O ministro do Supremo Tribunal Federal, Flávio Dino, revelou um conjunto de propostas que visa a reforma do Judiciário brasileiro, destacando 15 medidas que abrangem diferentes aspectos do sistema. As sugestões incluem melhorias nos procedimentos processuais, na organização dos tribunais, na fiscalização das carreiras jurídicas e na implementação de tecnologias para aprimorar a tramitação de processos.
Entre as principais iniciativas, está a criação de novos requisitos para a admissibilidade de recursos nos tribunais superiores, especialmente no Superior Tribunal de Justiça (STJ). Essa mudança tem como objetivo reduzir a quantidade de ações e acelerar os processos de julgamento, contribuindo para uma justiça mais eficiente.

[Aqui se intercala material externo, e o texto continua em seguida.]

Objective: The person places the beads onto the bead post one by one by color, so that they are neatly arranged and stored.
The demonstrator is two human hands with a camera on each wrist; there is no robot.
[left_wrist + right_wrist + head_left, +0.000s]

A proposta também sugere a adoção de critérios mais rigorosos para a expedição de precatórios, além de regulamentações sobre a cessão desses créditos a empresas e fundos. Essa medida busca minimizar pagamentos irregulares, aumentando a responsabilidade na gestão financeira do Judiciário.
Outro aspecto importante da reforma é a criação de instâncias especializadas em todos os tribunais, focadas em julgar casos relacionados a crimes contra a pessoa, crimes de natureza sexual e atos de improbidade administrativa. Essa estratégia visa acelerar o trâmite de processos que demandam maior celeridade.
Além disso, o texto propõe a elaboração de um rito específico para a análise judicial de decisões tomadas por agências reguladoras, com a intenção de proporcionar maior previsibilidade em disputas que envolvem questões econômicas relevantes.
Na área penal, a reforma prevê uma revisão das normas concernentes aos crimes que afetam a administração da Justiça. A proposta inclui a criação de tipos penais mais severos para delitos que envolvam juízes, promotores e advogados, reforçando a integridade do sistema.